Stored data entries
○ ○ ○ ○
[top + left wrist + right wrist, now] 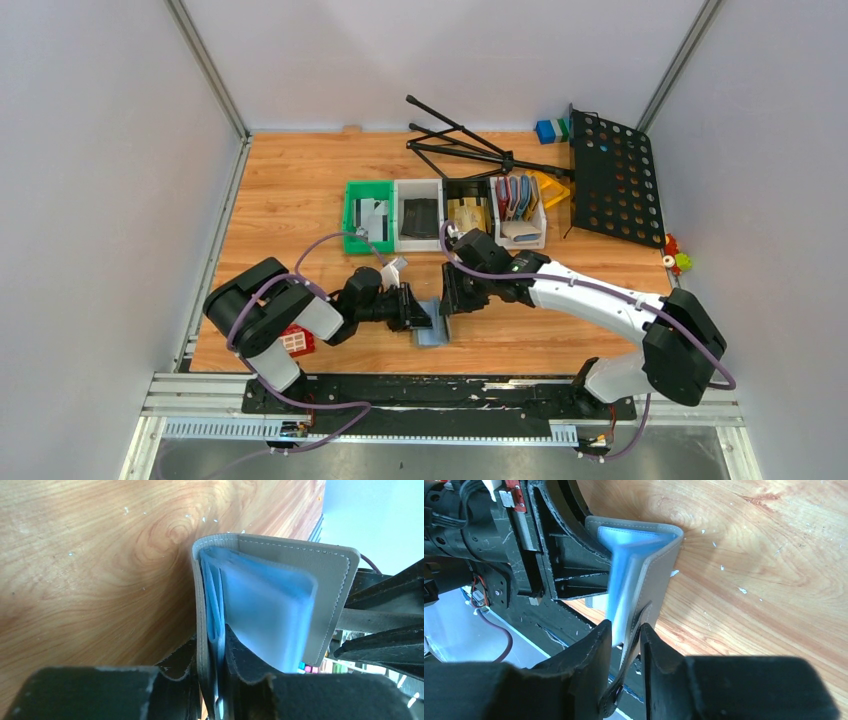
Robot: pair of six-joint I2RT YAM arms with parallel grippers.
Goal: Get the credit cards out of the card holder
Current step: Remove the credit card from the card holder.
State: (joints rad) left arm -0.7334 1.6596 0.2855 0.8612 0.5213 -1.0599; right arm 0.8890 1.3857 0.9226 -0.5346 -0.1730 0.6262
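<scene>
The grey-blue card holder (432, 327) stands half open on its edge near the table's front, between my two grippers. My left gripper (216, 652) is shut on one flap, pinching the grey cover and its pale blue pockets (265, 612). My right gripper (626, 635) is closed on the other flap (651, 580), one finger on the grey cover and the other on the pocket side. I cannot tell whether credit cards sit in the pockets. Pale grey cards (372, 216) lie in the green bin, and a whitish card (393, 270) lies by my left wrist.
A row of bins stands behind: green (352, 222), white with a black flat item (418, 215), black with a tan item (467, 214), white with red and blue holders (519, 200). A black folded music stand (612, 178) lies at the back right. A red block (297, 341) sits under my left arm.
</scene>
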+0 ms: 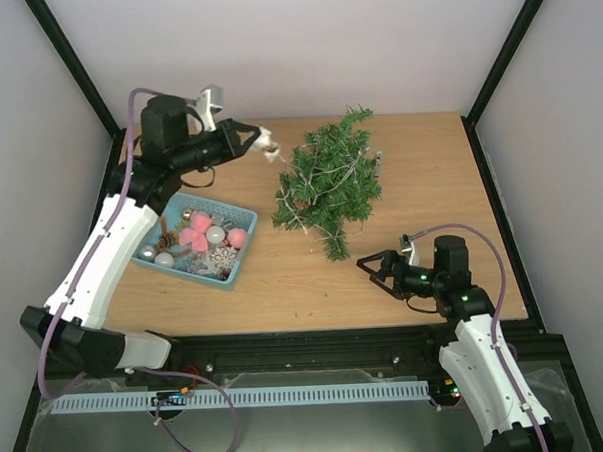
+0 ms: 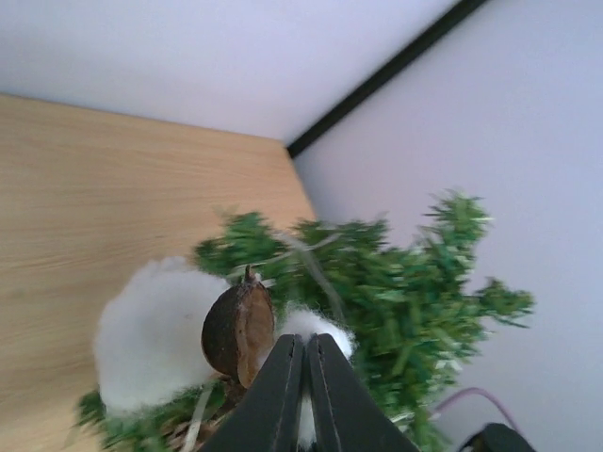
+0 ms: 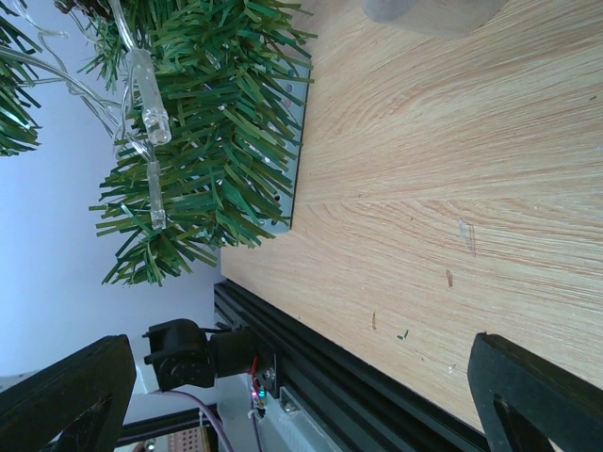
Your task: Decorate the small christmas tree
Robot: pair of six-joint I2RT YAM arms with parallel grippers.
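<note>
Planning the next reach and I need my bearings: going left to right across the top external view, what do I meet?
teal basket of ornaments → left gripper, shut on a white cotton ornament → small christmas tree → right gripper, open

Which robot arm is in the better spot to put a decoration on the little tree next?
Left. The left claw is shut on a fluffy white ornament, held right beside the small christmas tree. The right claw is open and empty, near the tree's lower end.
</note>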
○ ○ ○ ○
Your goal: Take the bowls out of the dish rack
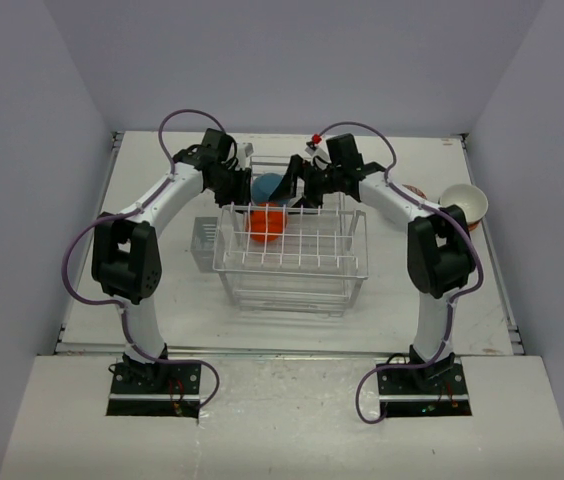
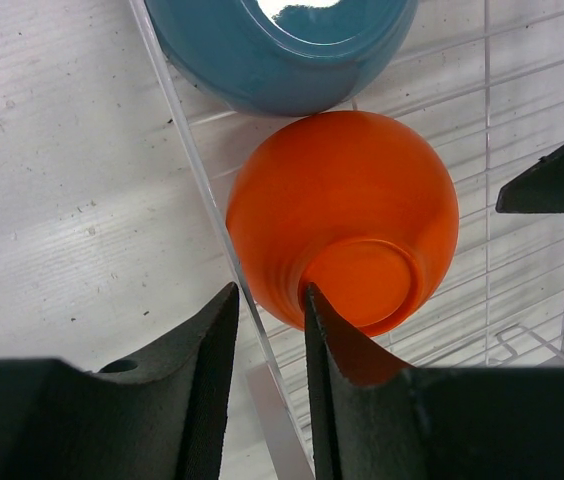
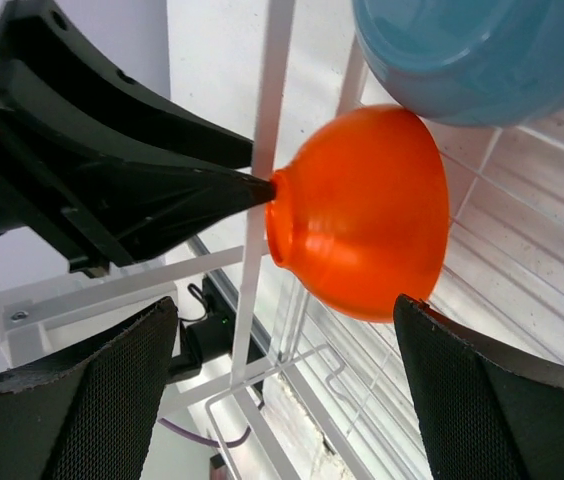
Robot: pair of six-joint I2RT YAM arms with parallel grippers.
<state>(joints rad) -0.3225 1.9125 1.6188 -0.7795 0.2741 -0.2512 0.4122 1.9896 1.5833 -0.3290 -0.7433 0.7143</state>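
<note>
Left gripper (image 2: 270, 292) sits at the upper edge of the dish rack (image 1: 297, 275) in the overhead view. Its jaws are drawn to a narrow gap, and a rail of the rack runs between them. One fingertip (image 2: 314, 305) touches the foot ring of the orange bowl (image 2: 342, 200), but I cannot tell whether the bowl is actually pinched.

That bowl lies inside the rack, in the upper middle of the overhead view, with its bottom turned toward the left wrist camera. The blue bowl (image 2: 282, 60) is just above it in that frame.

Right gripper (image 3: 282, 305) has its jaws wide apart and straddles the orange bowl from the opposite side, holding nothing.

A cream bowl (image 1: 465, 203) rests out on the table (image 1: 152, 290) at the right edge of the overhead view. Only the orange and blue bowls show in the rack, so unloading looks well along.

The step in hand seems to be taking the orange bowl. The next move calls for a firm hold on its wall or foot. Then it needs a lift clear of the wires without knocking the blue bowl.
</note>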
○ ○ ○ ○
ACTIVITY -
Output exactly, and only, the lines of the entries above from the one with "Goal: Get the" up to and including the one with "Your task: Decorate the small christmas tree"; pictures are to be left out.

ANSWER -
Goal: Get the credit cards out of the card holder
Current step: Remove the credit card from the card holder.
State: (joints rad) left arm -0.7334 1.6596 0.2855 0.8612 0.5213 -1.0599; right arm 0.8890 1.3857 0.9226 -0.5346 -0.1730 0.6262
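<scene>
The grey-blue card holder (432, 327) stands half open on its edge near the table's front, between my two grippers. My left gripper (216, 652) is shut on one flap, pinching the grey cover and its pale blue pockets (265, 612). My right gripper (626, 635) is closed on the other flap (651, 580), one finger on the grey cover and the other on the pocket side. I cannot tell whether credit cards sit in the pockets. Pale grey cards (372, 216) lie in the green bin, and a whitish card (393, 270) lies by my left wrist.
A row of bins stands behind: green (352, 222), white with a black flat item (418, 215), black with a tan item (467, 214), white with red and blue holders (519, 200). A black folded music stand (612, 178) lies at the back right. A red block (297, 341) sits under my left arm.
</scene>
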+0 ms: 
+0 ms: 
+0 ms: 
Your task: Decorate the small christmas tree

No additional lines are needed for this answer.